Your answer should be one number: how many lines of the data include the string "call"?
%%
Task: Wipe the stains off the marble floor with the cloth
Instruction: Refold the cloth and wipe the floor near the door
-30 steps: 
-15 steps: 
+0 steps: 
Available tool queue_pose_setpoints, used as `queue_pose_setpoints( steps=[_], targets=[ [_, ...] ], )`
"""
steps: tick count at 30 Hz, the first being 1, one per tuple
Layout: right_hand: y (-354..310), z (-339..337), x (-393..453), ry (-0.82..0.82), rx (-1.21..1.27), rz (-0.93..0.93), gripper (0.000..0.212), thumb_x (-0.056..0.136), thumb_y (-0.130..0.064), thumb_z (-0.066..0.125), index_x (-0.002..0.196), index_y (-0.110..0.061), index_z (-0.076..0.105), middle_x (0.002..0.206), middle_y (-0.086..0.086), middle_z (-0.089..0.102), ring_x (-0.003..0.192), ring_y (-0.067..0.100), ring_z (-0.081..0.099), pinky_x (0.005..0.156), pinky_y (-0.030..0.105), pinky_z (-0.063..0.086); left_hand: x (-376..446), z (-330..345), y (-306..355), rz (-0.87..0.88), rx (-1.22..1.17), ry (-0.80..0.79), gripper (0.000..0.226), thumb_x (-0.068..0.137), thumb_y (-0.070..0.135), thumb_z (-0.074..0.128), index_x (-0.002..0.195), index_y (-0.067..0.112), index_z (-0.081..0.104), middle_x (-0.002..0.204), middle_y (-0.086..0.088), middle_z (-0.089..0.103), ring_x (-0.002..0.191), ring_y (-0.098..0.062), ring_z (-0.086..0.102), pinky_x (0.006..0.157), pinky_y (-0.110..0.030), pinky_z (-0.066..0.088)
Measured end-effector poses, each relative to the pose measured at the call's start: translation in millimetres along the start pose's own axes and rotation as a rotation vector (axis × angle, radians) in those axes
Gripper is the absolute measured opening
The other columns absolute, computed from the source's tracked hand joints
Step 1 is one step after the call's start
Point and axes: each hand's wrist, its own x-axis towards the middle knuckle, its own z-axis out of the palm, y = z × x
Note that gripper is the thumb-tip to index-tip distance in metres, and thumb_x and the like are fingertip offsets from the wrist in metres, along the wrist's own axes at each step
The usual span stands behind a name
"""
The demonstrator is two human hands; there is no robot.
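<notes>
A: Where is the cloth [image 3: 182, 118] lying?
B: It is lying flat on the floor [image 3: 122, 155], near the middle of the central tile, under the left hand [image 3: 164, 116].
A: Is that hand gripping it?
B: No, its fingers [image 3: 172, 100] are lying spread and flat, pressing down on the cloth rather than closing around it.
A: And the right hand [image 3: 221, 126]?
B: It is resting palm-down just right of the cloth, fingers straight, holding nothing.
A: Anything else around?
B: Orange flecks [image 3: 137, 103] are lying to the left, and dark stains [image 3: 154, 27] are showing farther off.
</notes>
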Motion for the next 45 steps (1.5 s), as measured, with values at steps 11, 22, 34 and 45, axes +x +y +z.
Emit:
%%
• **ANSWER BOX**
2